Students should not be forced to choose between potentially exposing themselves to a deadly virus and staying alone on an empty campus for two weeks. The administration needs to recognize and acknowledge that they don’t want students to leave for spring break, and they need to make sure that all students feel like they have the option to stay.

One way that the administration could actively encourage students to stay on campus for spring break is by expanding the activities they offer during that period. Staying in a dorm alone for two weeks while the Fox Valley rages with COVID-19 infection is not particularly enticing for anyone, but students might be persuaded to remain on campus if there are things to look forward to that keep them inside our Lawrence bubble. Along with that, facilities should remain open for spring break so that students have other places to go besides their room that don’t involve going out into the larger Appleton area. We shouldn’t feel like we have to risk travel during a pandemic in order to have a fun and relaxing spring break.

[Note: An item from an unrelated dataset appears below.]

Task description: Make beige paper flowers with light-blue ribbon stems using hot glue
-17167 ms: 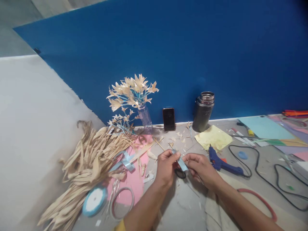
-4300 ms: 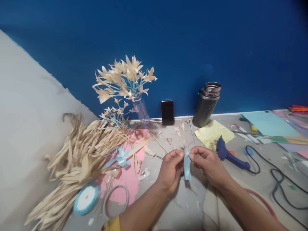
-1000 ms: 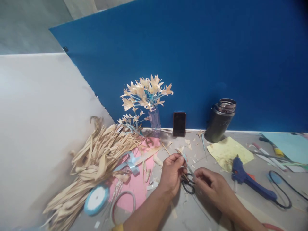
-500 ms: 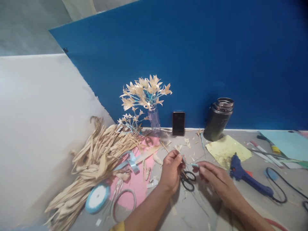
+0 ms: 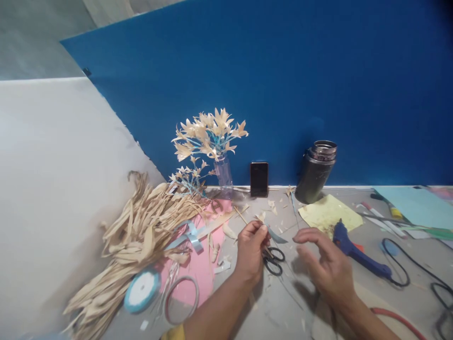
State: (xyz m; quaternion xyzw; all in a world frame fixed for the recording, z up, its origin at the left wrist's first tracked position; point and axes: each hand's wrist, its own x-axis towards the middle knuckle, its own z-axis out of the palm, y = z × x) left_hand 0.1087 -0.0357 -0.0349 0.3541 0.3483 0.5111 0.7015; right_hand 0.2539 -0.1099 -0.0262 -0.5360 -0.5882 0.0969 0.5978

Now, if the administration won’t take this step, the responsibility then falls upon us as students to make the tough decisions regarding travel in order to keep campus safe. We cannot risk potentially losing all of Spring Term because we have been presented the option to leave. Students must take it upon themselves to keep their travel limited and their circles small to prevent the spread of COVID-19, especially during break. Administration isn’t willing to say it, or at least not yet, but spring break could prove to be our beautiful bubble’s greatest threat.